- _Task brief_
Please repeat the lines below, exactly and only, from the one that holds "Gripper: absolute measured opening" through the one that holds "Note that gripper".

=== Begin Enclosure ===

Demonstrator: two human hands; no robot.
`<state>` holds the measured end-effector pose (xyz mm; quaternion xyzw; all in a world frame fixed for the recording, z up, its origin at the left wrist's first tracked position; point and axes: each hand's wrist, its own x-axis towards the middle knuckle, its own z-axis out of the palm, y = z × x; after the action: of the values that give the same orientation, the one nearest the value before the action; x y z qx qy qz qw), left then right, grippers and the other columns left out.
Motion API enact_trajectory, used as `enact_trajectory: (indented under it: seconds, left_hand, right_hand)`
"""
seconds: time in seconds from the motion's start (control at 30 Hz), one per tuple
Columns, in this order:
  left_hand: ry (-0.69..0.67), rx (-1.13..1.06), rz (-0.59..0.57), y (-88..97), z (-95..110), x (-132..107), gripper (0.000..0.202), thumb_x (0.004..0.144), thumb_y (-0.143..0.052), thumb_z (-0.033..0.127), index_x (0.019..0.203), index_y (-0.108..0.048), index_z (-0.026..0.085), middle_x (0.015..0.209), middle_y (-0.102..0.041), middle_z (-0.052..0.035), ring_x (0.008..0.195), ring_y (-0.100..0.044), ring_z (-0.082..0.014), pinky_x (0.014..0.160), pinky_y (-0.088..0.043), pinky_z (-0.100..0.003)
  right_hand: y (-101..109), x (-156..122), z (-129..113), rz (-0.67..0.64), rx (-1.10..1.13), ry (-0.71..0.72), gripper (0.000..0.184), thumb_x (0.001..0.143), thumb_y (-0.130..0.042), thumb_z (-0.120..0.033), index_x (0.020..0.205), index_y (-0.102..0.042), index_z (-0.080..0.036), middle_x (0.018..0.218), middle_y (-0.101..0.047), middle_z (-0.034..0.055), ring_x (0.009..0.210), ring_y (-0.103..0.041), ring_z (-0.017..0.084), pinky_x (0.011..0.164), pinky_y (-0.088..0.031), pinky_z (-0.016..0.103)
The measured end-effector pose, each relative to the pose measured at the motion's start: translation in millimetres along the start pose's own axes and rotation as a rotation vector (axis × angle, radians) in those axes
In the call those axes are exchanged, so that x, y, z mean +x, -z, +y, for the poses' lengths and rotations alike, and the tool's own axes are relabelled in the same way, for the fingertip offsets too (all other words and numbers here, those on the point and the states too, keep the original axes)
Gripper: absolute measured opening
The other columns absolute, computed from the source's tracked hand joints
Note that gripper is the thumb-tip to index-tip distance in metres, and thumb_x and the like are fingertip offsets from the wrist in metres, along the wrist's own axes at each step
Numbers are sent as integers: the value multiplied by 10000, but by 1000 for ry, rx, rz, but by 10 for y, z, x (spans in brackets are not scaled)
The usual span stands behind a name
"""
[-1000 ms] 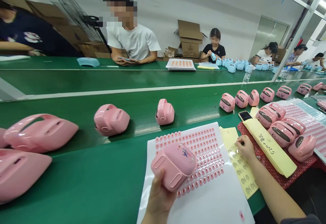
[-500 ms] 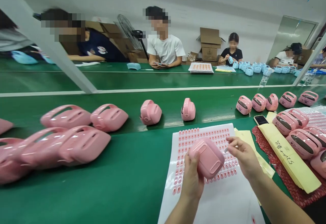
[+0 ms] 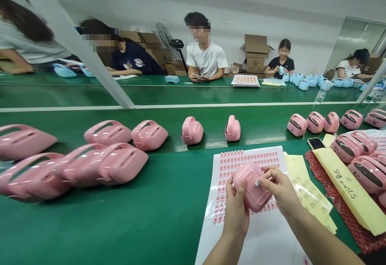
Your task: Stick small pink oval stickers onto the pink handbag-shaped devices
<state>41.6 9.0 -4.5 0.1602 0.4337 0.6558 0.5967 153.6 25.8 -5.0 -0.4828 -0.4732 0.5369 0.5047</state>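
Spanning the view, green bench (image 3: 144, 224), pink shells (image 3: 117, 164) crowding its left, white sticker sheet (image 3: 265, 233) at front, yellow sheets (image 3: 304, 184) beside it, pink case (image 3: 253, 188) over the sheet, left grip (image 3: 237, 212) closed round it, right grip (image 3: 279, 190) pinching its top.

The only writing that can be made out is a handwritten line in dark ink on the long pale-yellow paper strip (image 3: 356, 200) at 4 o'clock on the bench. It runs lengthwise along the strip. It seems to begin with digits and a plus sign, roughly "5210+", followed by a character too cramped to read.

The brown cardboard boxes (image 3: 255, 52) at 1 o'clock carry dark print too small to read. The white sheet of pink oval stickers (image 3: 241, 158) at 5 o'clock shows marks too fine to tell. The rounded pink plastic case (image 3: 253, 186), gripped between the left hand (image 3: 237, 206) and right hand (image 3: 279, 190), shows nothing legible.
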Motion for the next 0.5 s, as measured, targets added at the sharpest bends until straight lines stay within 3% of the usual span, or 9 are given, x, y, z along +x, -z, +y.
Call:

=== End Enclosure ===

- _Solution to this exercise_
Gripper: absolute measured opening
The other columns absolute, computed from the source's tracked hand joints
Note that gripper is the thumb-tip to index-tip distance in metres, and thumb_x and the like are fingertip offsets from the wrist in metres, along the wrist's own axes at each step

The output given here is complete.